To see build info of the built libraries, click here or the icon next to each commit SHA.

pcmanus · 2022-03-28T13:14:00Z

query-graphs-js/src/graphPath.ts

@@ -941,11 +1004,6 @@ function advancePathWithNonCollectingAndTypePreservingTransitions<TTrigger, V ex
      }
      excludedEdges = addEdgeExclusion(excludedEdges, edge);

-      if (isConditionExcluded(edge.conditions, excludedConditions)) {


Note to reviewer: this condition hasn't been removed, just moved down. The reason I did that is that this condition is a tad more expansive to check than the following ones and they can be swapped easily, so having that one later is probably a tad more efficient. In reality though, this probably don't make much of a difference, especially after the other optimisations of this commit, but I had made that change early and figured "why change back now?".

composition-js/src/validate.ts

clenfest · 2022-03-31T03:04:06Z

query-graphs-js/src/graphPath.ts

@@ -387,7 +387,10 @@ export class GraphPath<TTrigger, RV extends Vertex = Vertex, TNullEdge extends n
   * The set of edges that may legally continue this path.
   */
  nextEdges(): readonly Edge[] {
-    return this.graph.outEdges(this.tail);
+    const tailEdge = this.edgeToTail;
+    return tailEdge


If this is an instance of TNullEdge, is it guaranteed to be false here? I don't know how to interpret a type that extends null.

My understanding/intent (and hopefully I didn't miss something) is that the only type extending null is null itself, so this is really a way to say that tailEdge can be only be one of an Edge, null, or undefined, which some specific instantiation making the null part guaranteed to never happen.

Here, we'll default to outEdges() if tailEdge is null, which is fine. That is, it's always safe to return outEdges() from this method, with nonTrivialFollowupEdges() being simply a potentially more efficient alternative, and null edges in a GraphPath are super rare (they can only happen during query planning, not validation composition, and only when the input query has some essentially useless type-condition that we keep in the path only because there is some execution directives associated we don't want to lose) so I really don't think it's worth doing extra work to try to optimise them in this case.

Anyway, I did added a comment that may help a bit with was is going on there.

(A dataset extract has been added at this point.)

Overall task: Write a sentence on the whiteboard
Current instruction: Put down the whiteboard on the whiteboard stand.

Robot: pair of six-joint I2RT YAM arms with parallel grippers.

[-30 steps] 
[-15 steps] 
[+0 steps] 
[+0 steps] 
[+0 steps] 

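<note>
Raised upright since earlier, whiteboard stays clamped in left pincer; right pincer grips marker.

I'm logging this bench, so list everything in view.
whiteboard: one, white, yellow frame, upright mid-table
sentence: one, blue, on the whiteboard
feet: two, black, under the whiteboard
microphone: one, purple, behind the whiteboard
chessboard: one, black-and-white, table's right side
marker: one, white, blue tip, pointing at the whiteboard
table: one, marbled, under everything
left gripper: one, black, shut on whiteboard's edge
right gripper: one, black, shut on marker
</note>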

query-graphs-js/src/graphPath.ts

clenfest · 2022-03-31T20:19:06Z

query-graphs-js/src/nonTrivialEdgePrecomputing.ts

+      // are created, if we have a key (with some conditions X) from B to C, then we are guaranteed to
+      // also have a key (with the same conditions X) from A to C, and so it's that later key we
+      // should be using in the first place. In other words, it's never better to do 2 hops rather than 1.
+      return allFollowups.filter((followup) => followup.transition.kind !== 'KeyResolution' || !sameConditions(edge, followup));


So if I'm reading this correctly (and going back to the diagram you showed us), if A->B uses key 'x', but A->C uses key 'y', a transition from B->C with key 'y' would not be filtered? Not saying we need to address that case for this optimization, but maybe we should have a ticket for it?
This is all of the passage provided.